FatWallet
- Company type: Cashback website Online coupons
- Founded: Monroe, Wisconsin, United States (1999)
- Defunct: 2017
- Revenue: 12.3 million (2009)
- Owner: Performance Marketing Brands
- Website: www.fatwallet.com

= FatWallet =

Comparison shopping website

FatWallet was a comparison shopping website, centering on a set of forums that allowed users to publish deals and rebate offers on products and services, with computer-related products and electronics most prominent in the listings. It was headquartered in Beloit, Wisconsin, and ceased operation on October 9, 2017.

==Products and services==

===Coupons and Cash Back===
FatWallet featured a "Coupons" section where users could find discounts from online retailers.

Before being acquired, FatWallet also featured its own "Cash Back" rebate shopping section, in which members received back a percentage of purchases made through referral links to partnered retailers. FatWallet has since ended the cash back program and now directs its members to the program offered by Rakuten.

===Forums===
FatWallet users posted the sale prices of major retailers, often before they were officially released in retailers' advertisements, which involved the site in a legal dispute in 2002 involving Black Friday advertisements. Several retailers, including Walmart, Target, Best Buy and Staples, have served FatWallet with "take-down" notices pursuant to the Digital Millennium Copyright Act, claiming that their sale prices were copyrighted and must be removed from the FatWallet site. In addition, Wal-Mart served FatWallet with a subpoena to reveal the identity of the users who had posted Wal-Mart's prices, but the demand was later dropped.

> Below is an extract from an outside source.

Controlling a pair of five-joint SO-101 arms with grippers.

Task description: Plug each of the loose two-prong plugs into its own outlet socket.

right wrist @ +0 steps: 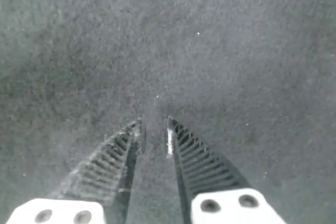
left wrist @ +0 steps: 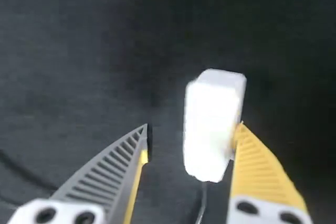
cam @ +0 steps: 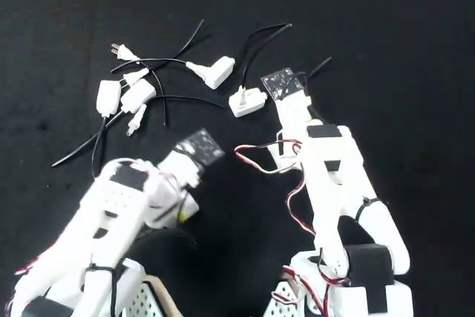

Although FatWallet initially complied with the take-down notices due to the fear of liability, within two weeks it reposted the prices and argued that the prices were facts rather than expression, and therefore not subject to copyright. FatWallet filed a lawsuit in the U.S. District Court for the Northern District of Illinois against three of the retailers, seeking damages for knowing assertion of invalid copyright claims and a declaratory judgment that the take-down provisions of the DMCA were unconstitutional. The case, FatWallet, Inc. v. Best Buy Enterprise Services, Inc., was dismissed. The court ruled that FatWallet lacked standing to sue for any harm done to its users for having their postings temporarily removed, and FatWallet did not assert any injury to itself that the court found cognizable.

Since its launch, FatWallet has expanded its forums to include discussion on other financial topics such as investments, banking and credit cards. The Finance forum has been mentioned in The Wall Street Journal and The New York Times referencing personal finance topics including on credit cards and 401(k) investment tips.

FatWallet launched "Best Deals" in 2009 (initially called "Today's Top Deals"), which features researched deals found on the internet by staff and members. Best Deals also features an "Expert Picks" section where staff research bigger ticket retail products like laptops, computers and HDTVs for the best value for the price, and post their endorsements each week.

==Relocation==

Between March and April 2011, FatWallet moved to Beloit, Wisconsin, from Rockton, Illinois, in order to avoid termination of affiliate contracts with online retailers such as Amazon.com, which provide about 30% of the company's revenue. An Illinois law passed in March 2011 in anticipation of passage of the U.S. Main Street Fairness Act, required online retailers with Illinois affiliates to collect and remit sales taxes to the state.

==Acquisitions==

FatWallet was sold to Ebates (now Rakuten Rewards) in 2011, at the same time as AnyCoupons, and later merged with Ebates to form a new company called Performance Marketing Brands. Former owner and founder Tim Storm stayed on as a strategic adviser for the new company.

FatWallet's parent company, Ebates (now Rakuten Rewards) was sold to Rakuten, as announced September 9, 2014. FatWallet was wholly sold during the transaction.

==Shutdown==
On September 20, 2017, Tim Storm posted on his Facebook page the following:

I heard the news today... oh boy.
When I sold FatWallet in 2011, I told myself that I sold the right to complain about whatever happened after that.
I'm immensely proud of what we built—and sad to hear that it will be shutting down very very soon.
I've not been involved at all in the last 6 years, but my heart is with everyone that played a part, either with me, or after me.
It was a hell of a ride.

Shortly thereafter, a FatWallet employee confirmed that FatWallet's owner, Rakuten, would be shutting down the website, but was unable to provide further details.

On September 22, 2017, FatWallet General Manager Ryan Washatka officially confirmed the site would be shutting down, although the timeline was yet to be determined.

On October 9, 2017, at approximately 4:00 p.m. EST, the site went offline and began redirecting to Ebates.com.

==Awards==
FatWallet was twice named one of the "50 Best Places To Work in America" by the Best Places To Work Institute and Entrepreneur magazine. It was ranked at #20 on the list for best small businesses in 2010, and #13 in 2011. Founder Tim Storm was also named as one of four finalists for Entrepreneur of 2010 by Entrepreneur.com.